▸ **DATASET CONTENT**:
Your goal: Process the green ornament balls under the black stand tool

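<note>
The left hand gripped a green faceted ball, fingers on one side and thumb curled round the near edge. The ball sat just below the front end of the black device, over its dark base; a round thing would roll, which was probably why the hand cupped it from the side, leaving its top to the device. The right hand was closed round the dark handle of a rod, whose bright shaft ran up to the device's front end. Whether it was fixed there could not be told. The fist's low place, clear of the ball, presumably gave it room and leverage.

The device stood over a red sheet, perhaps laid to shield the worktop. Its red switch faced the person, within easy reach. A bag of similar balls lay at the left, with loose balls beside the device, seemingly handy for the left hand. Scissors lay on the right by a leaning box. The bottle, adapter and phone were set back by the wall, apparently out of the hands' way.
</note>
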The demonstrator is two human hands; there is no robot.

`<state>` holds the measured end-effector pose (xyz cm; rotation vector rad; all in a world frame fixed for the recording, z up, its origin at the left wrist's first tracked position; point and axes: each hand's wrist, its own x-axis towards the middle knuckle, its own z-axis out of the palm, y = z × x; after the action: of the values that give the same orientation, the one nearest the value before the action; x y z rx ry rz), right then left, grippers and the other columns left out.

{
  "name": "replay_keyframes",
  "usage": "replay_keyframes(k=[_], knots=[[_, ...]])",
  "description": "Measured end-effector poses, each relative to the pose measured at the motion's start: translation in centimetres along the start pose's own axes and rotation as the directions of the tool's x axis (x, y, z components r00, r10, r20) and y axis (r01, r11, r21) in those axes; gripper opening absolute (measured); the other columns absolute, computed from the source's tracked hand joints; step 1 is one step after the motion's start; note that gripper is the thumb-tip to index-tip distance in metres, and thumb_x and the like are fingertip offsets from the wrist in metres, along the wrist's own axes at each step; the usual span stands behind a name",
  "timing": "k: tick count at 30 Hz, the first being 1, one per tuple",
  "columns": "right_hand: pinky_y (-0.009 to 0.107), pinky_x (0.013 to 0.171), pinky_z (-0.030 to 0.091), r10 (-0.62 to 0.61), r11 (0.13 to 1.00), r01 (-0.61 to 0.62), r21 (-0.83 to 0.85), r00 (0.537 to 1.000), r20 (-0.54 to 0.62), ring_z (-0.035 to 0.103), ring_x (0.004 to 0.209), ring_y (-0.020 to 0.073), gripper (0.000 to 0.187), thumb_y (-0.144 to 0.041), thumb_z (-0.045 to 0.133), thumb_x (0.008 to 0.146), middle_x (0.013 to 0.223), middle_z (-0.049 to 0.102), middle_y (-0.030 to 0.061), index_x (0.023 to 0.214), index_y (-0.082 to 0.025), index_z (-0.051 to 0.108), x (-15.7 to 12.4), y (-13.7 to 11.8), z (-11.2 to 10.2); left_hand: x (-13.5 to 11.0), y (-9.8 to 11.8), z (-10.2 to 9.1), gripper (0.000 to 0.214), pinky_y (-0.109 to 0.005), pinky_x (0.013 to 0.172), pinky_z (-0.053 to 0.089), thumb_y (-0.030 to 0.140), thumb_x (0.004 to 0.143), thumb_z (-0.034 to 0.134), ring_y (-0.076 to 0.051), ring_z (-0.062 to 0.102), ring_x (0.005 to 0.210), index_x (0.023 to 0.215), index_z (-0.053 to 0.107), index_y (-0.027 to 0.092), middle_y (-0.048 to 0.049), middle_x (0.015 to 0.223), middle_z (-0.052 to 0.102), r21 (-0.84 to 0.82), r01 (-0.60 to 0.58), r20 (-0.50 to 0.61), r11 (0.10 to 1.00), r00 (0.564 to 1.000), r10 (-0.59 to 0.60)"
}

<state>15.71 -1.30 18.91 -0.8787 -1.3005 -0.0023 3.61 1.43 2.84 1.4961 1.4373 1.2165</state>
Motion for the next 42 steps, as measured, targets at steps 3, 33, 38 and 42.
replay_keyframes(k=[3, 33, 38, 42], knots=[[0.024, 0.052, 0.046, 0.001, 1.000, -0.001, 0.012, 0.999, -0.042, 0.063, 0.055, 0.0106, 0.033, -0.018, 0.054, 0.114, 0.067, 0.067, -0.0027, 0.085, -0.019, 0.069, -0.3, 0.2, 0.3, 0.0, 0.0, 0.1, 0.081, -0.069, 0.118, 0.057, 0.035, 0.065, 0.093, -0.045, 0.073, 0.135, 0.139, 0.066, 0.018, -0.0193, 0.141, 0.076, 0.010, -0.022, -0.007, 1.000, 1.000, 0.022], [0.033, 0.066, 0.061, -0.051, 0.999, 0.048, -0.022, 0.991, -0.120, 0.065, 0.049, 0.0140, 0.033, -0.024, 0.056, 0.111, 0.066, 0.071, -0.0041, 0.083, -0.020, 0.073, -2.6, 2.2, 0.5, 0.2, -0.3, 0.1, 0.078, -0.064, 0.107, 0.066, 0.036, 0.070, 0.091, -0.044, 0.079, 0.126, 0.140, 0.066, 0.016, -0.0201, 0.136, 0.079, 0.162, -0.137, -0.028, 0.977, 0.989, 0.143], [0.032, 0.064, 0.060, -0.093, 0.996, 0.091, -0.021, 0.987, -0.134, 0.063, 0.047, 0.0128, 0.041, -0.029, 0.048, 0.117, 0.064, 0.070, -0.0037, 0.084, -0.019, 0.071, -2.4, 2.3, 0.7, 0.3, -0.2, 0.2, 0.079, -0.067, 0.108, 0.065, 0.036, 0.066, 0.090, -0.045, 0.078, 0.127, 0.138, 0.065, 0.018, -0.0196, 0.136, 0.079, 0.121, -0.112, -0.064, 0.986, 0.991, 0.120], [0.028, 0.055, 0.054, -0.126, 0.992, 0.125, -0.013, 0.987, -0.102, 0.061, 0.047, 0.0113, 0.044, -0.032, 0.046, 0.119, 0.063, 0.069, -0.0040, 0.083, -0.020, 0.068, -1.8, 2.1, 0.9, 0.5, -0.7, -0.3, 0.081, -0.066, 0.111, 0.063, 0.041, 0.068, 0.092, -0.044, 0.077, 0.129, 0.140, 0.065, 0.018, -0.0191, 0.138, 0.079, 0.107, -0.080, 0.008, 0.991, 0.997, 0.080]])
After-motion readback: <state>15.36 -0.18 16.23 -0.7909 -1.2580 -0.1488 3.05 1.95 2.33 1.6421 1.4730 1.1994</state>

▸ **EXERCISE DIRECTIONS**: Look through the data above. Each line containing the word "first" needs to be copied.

▸ **SOLUTION FOR THIS EXERCISE**:
`<state>` holds the measured end-effector pose (xyz cm; rotation vector rad; all in a world frame fixed for the recording, z up, its origin at the left wrist's first tracked position; point and axes: each hand's wrist, its own x-axis towards the middle knuckle, its own z-axis out of the palm, y = z × x; after the action: of the values that give the same orientation, the one nearest the value before the action; x y z rx ry rz), right then left, grippers and the other columns left out.
  "timing": "k: tick count at 30 Hz, the first being 1, one per tuple",

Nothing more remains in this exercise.